Task statement
What lines of the data below include the word "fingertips"? Report them by copying each.

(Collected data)

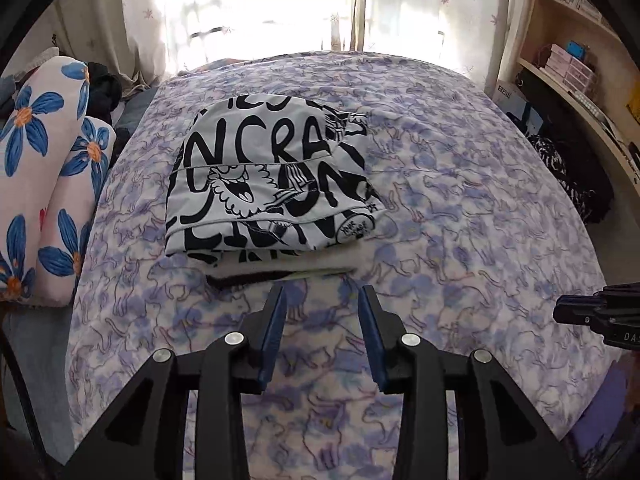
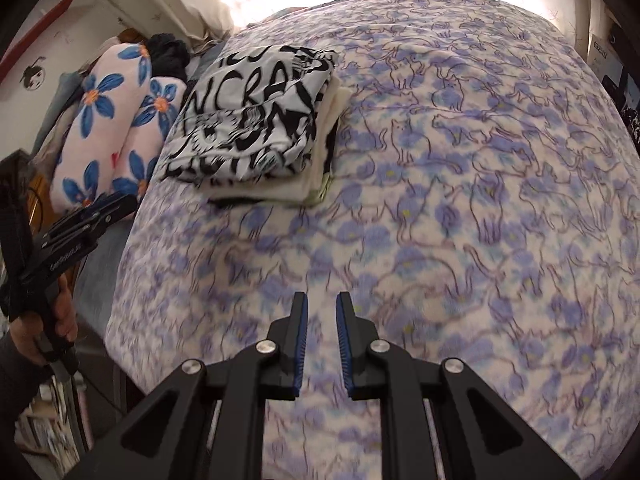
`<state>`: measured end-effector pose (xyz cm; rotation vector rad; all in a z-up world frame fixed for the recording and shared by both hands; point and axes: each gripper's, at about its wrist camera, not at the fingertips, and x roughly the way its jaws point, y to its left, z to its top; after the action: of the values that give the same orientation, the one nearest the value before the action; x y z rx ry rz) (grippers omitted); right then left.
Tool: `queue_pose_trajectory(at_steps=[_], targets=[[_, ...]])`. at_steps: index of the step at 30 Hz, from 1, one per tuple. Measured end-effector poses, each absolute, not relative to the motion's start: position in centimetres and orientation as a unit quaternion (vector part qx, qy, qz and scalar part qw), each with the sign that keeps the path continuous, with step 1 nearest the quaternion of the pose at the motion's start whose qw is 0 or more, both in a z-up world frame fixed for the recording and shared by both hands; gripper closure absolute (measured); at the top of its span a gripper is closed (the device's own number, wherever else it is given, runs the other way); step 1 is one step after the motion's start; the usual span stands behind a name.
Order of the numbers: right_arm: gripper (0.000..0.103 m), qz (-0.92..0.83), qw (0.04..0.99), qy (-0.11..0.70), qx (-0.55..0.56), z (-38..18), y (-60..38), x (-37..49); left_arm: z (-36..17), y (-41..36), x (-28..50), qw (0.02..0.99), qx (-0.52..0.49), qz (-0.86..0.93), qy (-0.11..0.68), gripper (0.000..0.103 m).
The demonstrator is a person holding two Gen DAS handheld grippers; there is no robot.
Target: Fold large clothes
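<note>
I have the black-and-white printed garment (image 1: 272, 180) lying folded on the bed (image 1: 460, 208), on top of a cream folded piece (image 1: 304, 266), toward the side with the flowered pillows (image 1: 44, 184). I judge it light, soft and limp: it will sag and slide apart if I lift one layer, so I would pinch a folded edge or corner through all layers.

My left gripper (image 1: 322, 304) stands partly open with nothing between its pads, just short of the stack's near edge. My right gripper (image 2: 322, 312) shows a narrow gap, also empty, over bare blanket well apart from the stack.

The right wrist view shows the stack's side, its layers, and a hand (image 2: 48, 328) holding the left gripper. The left wrist view shows a bookshelf (image 1: 568, 64).
</note>
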<state>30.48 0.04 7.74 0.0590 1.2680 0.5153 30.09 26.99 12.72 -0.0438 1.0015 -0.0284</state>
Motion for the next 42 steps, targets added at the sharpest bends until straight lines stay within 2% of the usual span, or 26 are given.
queue_pose_trajectory(at_steps=[3, 6, 10, 12, 13, 14, 18, 25, 31, 37, 42], targets=[[0.089, 0.237, 0.778, 0.582, -0.005, 9.2, -1.2, 27.5, 13.7, 25.3, 27.7, 0.876, -0.024, -0.01, 0.481, 0.053], [0.089, 0.232, 0.773, 0.589, -0.019, 9.3, -2.5, 25.1, 14.0, 23.6, 25.8, 0.874, -0.027, -0.01, 0.485, 0.051], [0.088, 0.213, 0.768, 0.604, 0.002, 8.2, -4.5, 23.1, 13.1, 21.4, 23.4, 0.867, -0.046, -0.001, 0.496, 0.038], [0.077, 0.198, 0.771, 0.605, 0.005, 7.7, -5.2, 22.2, 12.5, 20.6, 22.1, 0.863, -0.065, 0.01, 0.501, 0.032], [0.066, 0.194, 0.774, 0.603, 0.003, 7.5, -5.3, 21.7, 12.1, 20.2, 21.6, 0.86, -0.074, 0.016, 0.505, 0.029], [0.059, 0.19, 0.776, 0.601, -0.001, 7.3, -5.5, 21.2, 11.7, 19.9, 21.1, 0.855, -0.087, 0.021, 0.511, 0.028], [0.056, 0.169, 0.771, 0.614, 0.002, 6.0, -6.4, 19.8, 10.1, 18.4, 19.1, 0.835, -0.119, 0.039, 0.536, 0.026], [0.039, 0.138, 0.782, 0.607, 0.029, 6.3, -8.1, 18.2, 9.4, 16.0, 17.0, 0.82, -0.115, 0.052, 0.558, 0.026], [0.038, 0.13, 0.794, 0.591, 0.066, 8.7, -9.2, 18.0, 12.0, 15.0, 16.6, 0.84, -0.102, 0.056, 0.53, 0.026], [0.038, 0.143, 0.818, 0.557, 0.03, 11.2, -8.0, 17.8, 13.6, 13.7, 16.8, 0.846, -0.12, 0.067, 0.514, 0.026], [0.038, 0.143, 0.823, 0.548, 0.03, 11.5, -8.2, 18.0, 14.4, 11.3, 16.8, 0.858, -0.091, 0.047, 0.504, 0.026]])
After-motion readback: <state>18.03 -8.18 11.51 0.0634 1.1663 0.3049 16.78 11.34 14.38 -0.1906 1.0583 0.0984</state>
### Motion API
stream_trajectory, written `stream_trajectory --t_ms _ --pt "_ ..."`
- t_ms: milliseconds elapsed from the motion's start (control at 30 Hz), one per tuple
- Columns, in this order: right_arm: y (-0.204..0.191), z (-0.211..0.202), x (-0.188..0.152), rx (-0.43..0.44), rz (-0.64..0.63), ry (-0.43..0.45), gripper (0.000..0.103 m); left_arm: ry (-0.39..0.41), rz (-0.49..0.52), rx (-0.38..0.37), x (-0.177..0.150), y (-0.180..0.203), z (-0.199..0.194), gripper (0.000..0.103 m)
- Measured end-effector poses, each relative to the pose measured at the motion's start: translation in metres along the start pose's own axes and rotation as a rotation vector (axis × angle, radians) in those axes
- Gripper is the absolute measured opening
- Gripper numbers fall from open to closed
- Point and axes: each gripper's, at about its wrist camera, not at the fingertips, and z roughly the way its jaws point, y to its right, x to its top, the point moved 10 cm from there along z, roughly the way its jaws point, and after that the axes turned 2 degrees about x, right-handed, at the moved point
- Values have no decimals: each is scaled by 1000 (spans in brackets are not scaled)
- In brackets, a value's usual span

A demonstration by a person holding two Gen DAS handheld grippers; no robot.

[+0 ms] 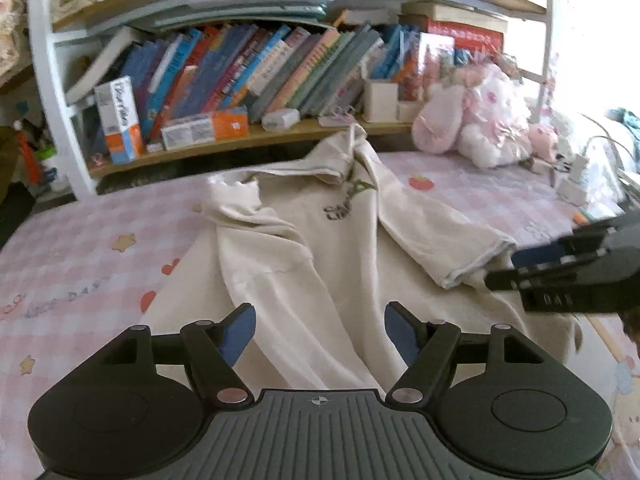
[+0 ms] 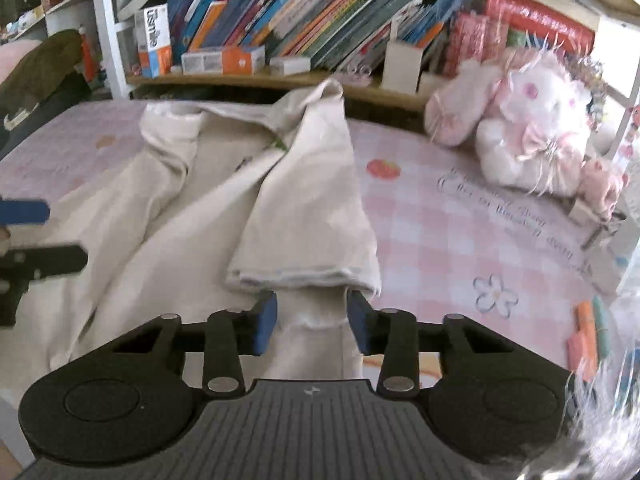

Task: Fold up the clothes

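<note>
The right gripper (image 2: 312,322) hovers with its blue-padded jaws parted and nothing between them, just short of the cuff of a cream sweatshirt (image 2: 208,200) spread on a pink checked sheet (image 2: 460,240). Ahead stands a bookshelf (image 2: 280,20); ahead-right sits a pink plush toy (image 2: 528,128). The left gripper (image 2: 28,236) enters at left.

Cream sweatshirt (image 1: 304,264) with dark and green lettering. Bedsheet (image 1: 80,264): pink-and-white check, with stars, hearts and strawberries. Plush toy (image 2: 532,136) white and pink. Tongs black with blue pads (image 2: 265,322). Boxes (image 1: 120,120) on shelf white, orange and blue.
</note>
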Motion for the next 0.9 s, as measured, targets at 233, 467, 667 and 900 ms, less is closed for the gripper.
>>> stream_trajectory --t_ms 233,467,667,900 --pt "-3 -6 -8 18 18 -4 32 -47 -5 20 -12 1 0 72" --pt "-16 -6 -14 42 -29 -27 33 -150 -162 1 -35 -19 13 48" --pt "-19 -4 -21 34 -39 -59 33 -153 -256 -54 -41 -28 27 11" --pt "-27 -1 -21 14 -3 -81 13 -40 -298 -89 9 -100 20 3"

Reply
`<state>`: measured end-effector pose (xyz cm; rotation vector rad; all in a z-up world frame fixed for the recording and shared by both hands; point and axes: each gripper's, at about its wrist camera, not at the fingertips, and x roughly the way its jaws point, y to its left, z to its top; after the action: of the values that give the same orientation, the one nearest the value before the action; x y z rx ry rz) (grippers omitted); right then left.
- Point and axes: each gripper's, at about its wrist camera, not at the fingertips, and z roughly the way its jaws point, y to its right, x to its top, the point moved 10 cm from there along z, roughly the way its jaws point, and after that the axes turned 2 degrees about x, right-handed, at the moved point

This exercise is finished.